The characters of the Iliad do not sit down and think out what to do. They have no conscious minds such as we say we have, and certainly no introspections. It is impossible for us with our subjectivity to appreciate what it was like. When Agamemnon, king of men, robs Achilles of his mistress, it is a god that grasps Achilles by his yellow hair and warns him not to strike Agamemnon. It is a god who then rises out of the gray sea and consoles him in his tears of wrath on the beach by his black ships, a god who whispers low to Helen to sweep her heart with homesick longing, a god who hides Paris in a mist in front of the attacking Menelaus… The beginnings of action are not in conscious plans, reasons, and motives; they are in the actions and speeches of gods. To another, a man seems to be the cause of his own behavior. But not to the man himself.1
Jaynes believed this was no mere rhetorical or poetic trick. He believed this was how humans of that era actually experienced reality. To understand how this could be possible, Jaynes takes great pains to demonstrate the fact that although we modern folk like to believe we have an “I” that’s also our “mind” and happens be located inside our heads alongside or inside or floating above our gray matter in some fashion, this is, of course, absurd—there’s no empty space in there. We also harbor all sorts of other metaphors for consciousness, including those informed by computer science, and yet we still can’t point to the thing at all. His is a book-length argument and I won’t try to summarize it here because every part of it is important to understand. Also—I’ve only just begun to reread the book, to delve into some of the arguments for and against his theory, and to see what his fans at the Julian Jaynes Society have to say, as well. This will be just one of several lines of thought I’ll be pursuing in 2023 in this spot.

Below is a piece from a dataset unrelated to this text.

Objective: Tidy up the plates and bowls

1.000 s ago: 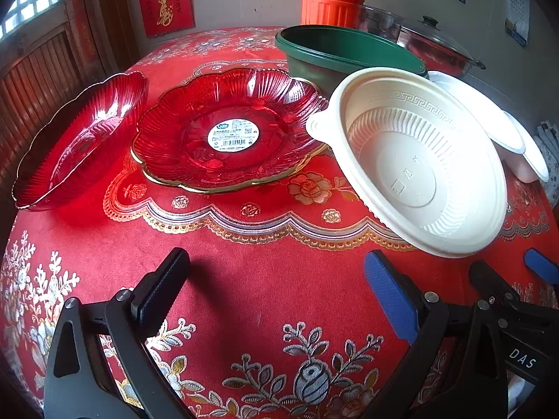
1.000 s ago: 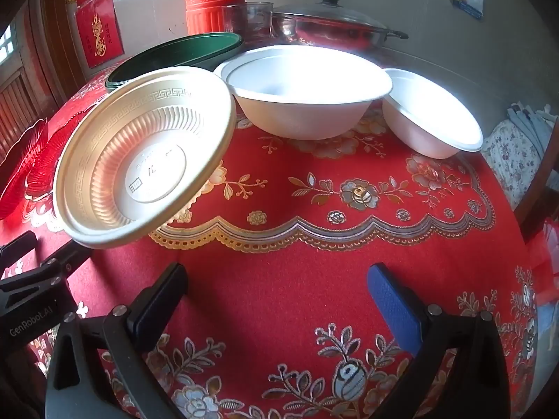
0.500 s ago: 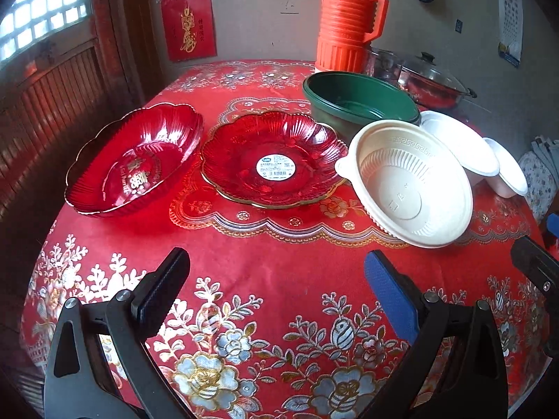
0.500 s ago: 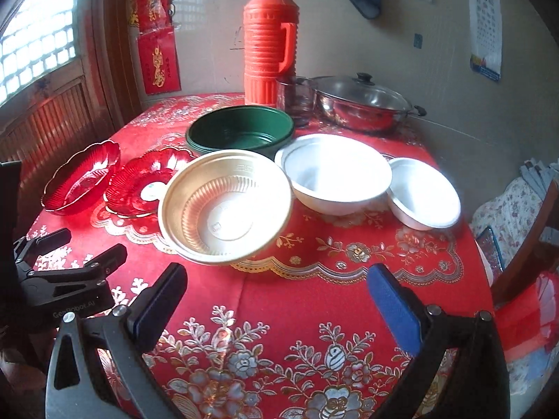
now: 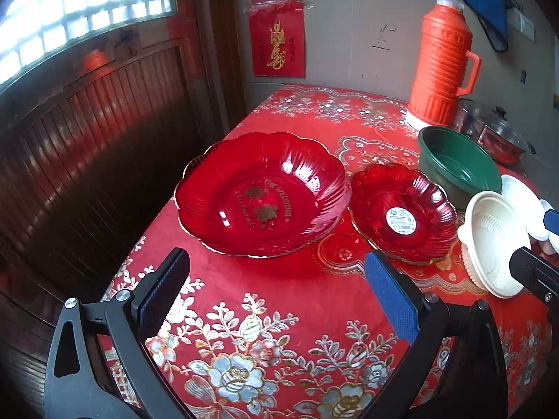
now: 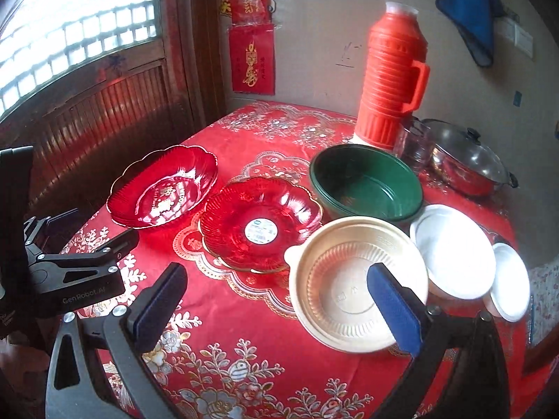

Although I am calling this inquiry THE BODY IS THE SOUL, it’s a somewhat puckish title, not meant to be taken too seriously or literally just yet—because we haven’t even defined our terms. And besides, we may find a lot of complications along the way, and I want to feel free to toss out all sorts of ideas without locking them down into any definite synthesis or conclusion yet. So where Jaynes is concerned, consciousness—which secularists like me tend to use interchangeably, and sloppily, with the ideas of self-awareness, of introspective personality, and of soul—is a matter of brain activity but is also a cultural invention.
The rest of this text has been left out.